Inicialmente, o pai foi condenado a 33 anos e oito meses. Segundo o Tribunal de Justiça do Rio Grande do Sul (TJ-RS), a "defesa pediu a anulação por conta da conduta do Promotor de Justiça durante o interrogatório do réu". O TJ-RS concluiu que ele utilizou o interrogatório para antecipar a acusação, havendo quebra da paridade de armas, uma vez que não foi possível fazer o contraponto. O novo júri ocorreu em 2023 também em Três Passos e resultou na condenação de Boldrini a 31 anos e oito meses de prisão.
Atualmente, ele cumpre pena em regime semiaberto junto ao Instituto Penal de Santa Maria. Em fevereiro deste ano, ele teve o registro cassado pelo Conselho Federal de Medicina (Cremers).
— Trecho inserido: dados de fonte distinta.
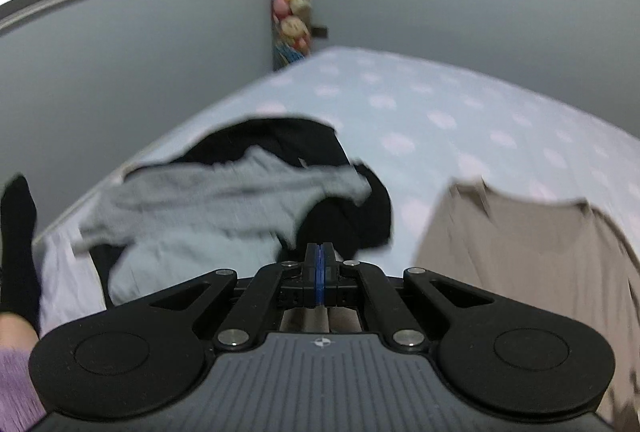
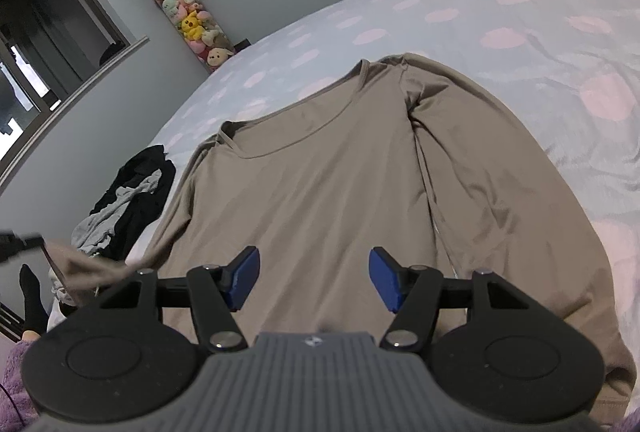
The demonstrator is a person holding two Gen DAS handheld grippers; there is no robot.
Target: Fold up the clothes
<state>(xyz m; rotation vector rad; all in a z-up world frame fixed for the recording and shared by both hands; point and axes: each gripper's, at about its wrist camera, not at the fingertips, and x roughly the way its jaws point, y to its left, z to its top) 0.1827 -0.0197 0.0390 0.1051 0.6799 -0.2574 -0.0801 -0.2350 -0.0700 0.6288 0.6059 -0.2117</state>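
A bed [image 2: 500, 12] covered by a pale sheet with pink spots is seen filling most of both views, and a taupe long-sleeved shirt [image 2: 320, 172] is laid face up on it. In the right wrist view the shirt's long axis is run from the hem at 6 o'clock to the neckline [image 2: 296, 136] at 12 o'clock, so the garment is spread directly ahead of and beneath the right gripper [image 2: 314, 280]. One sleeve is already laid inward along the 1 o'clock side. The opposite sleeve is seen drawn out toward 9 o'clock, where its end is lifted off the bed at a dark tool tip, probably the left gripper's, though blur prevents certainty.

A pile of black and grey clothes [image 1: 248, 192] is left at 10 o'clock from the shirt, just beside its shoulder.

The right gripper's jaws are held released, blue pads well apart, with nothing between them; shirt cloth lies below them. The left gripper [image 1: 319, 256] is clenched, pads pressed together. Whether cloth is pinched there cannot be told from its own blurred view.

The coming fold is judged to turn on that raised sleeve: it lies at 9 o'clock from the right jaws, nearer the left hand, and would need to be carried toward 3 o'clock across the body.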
O restante das defesas, no entanto, não retornaram até o fechamento da matéria.
Em maio de 2014, a Lei Menino Bernardo, popularmente chamada Lei da Palmada, foi sancionada. Segundo o defensor William Foster, da Defensoria Pública, a lei "busca afastar dos processos de educação a utilização de castigos físicos, cruéis ou degradantes, mas, principalmente, trata da dignidade das crianças".